I’ve seen some breathtaking sunsets, but I can’t wait to live in a world with no night yet with skies and mountains and fields constantly aflame with God’s own glory. The earth’s current natural beauty is like the warming up of a symphony orchestra; however majestic it may be, it’s nothing compared to the masterpiece that comes next. In fact, the new earth will be so radically transformed that we will need transformed bodies to be able to fully enjoy it.
We Will Be Changed
That’s another aspect of the “all things” that God will give us. He will give us glorified bodies that never grow old, never get tired or sick and never die. He will give us new bodies with strength and capacities beyond what we can now imagine.
“So is it with the resurrection of the dead. What is sown [that is, our natural body that dies and is buried] is perishable; what is raised is imperishable. It is sown in dishonor; it is raised in glory. It is sown in weakness; it is raised in power” (1 Corinthians 15:42-43).
We will experience and enjoy the wonders of the heavenly earth with our hands and eyes and ears and taste buds. But the best part is we will never commit idolatry with them. In and through our enjoyment of God’s gifts, we will finally, fully, perfectly enjoy God himself. We will finally eat and drink and do all to the glory of God (1 Corinthians 10:31). Never again will we see God’s gifts as ends in themselves but as expressions of God’s majesty that lead us to worship. Never again will we put our trust in the created rather than the Creator to satisfy us. And never again will we love the gift — whether food or beauty or relationships — more than we love the Giver.

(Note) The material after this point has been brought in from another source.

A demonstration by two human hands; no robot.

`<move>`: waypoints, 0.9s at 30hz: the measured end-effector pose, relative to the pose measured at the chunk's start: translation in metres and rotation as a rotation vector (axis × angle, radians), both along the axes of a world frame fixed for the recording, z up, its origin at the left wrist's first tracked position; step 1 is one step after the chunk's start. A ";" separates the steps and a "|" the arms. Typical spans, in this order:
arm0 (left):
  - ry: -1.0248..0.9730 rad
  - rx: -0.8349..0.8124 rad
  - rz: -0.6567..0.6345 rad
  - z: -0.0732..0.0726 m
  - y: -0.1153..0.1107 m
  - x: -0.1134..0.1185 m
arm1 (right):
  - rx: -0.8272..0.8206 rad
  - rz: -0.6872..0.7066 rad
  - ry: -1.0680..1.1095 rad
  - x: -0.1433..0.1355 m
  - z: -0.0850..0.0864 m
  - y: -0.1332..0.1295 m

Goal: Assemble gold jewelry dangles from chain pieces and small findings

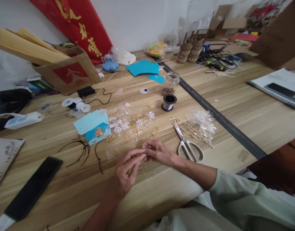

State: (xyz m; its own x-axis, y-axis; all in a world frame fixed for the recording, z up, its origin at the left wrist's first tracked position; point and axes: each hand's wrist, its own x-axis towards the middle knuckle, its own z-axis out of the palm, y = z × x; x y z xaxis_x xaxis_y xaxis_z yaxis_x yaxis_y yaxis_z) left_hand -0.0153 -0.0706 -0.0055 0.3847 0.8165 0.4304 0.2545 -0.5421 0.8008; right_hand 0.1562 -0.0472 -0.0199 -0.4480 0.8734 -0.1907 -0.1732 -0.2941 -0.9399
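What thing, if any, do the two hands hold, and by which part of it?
It cannot be told. The left hand and right hand meet at the fingertips, perhaps pinching something thin, but anything between them is too small to make out.

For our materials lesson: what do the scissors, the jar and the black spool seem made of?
Scissors: probably steel blades, given their grey sheen; smooth off-white handles, likely plastic.
Jar: glass or clear plastic; the beads show through its glossy wall.
Spool: probably plastic, its black rim smooth.
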 end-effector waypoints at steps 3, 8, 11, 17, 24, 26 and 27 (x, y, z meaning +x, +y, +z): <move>0.010 0.039 0.134 -0.001 0.000 -0.001 | -0.089 0.027 0.102 0.000 -0.001 0.002; -0.008 -0.311 0.286 -0.006 0.004 -0.006 | -0.193 0.041 0.226 0.001 0.002 0.004; -0.067 -0.490 0.278 -0.007 0.008 -0.005 | -0.231 0.037 0.249 0.002 0.005 0.004; -0.174 -0.675 0.236 -0.007 0.013 -0.003 | -0.255 0.073 0.260 0.002 0.008 0.002; -0.200 -0.714 0.153 -0.009 0.012 -0.007 | -0.239 0.075 0.236 0.003 0.010 0.001; -0.206 -0.720 0.151 -0.009 0.012 -0.007 | -0.234 0.075 0.230 0.002 0.009 0.001; -0.208 -0.725 0.145 -0.008 0.012 -0.006 | -0.228 0.074 0.227 0.002 0.008 0.001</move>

Worth More Than Everything
God gave His Son for you. God will give you all things. And lest we value the second gift over the first, notice how they are connected: If God gave His own Son for us, “how will he not also with him graciously give us all things?” The “how will he not also” is crucial. Sentences like that only make sense when the first part is vastly greater than the second part. If He did this unbelievably huge thing for you, how will He not also do this much smaller thing?
Do you see it? We should be stunned at the grace and the love that would give us resurrected bodies and a resurrected world as part of our inheritance. But then we should be awestruck to see that the cross of Jesus Christ was an infinitely greater gift. It will be easier for God to give you the universe than it was for Him to give you His Son, because His Son is worth more than the entire universe combined. And He gave you His Son in order to make you His son or daughter. And if you are God’s child, how will He not also one day give you your inheritance?
And if you will one day inherit all things because you already have Him who is worth more than all things, rejoice in the Lord! Meditate on the immeasurable love that God has for you, that He would give His infinitely valuable Son for you. I urge you, whether for the first time or the thousandth, to turn your heart away from the small things of the world and embrace Him as your King and the Satisfier of your soul. Believer, God is for you. Infinitely.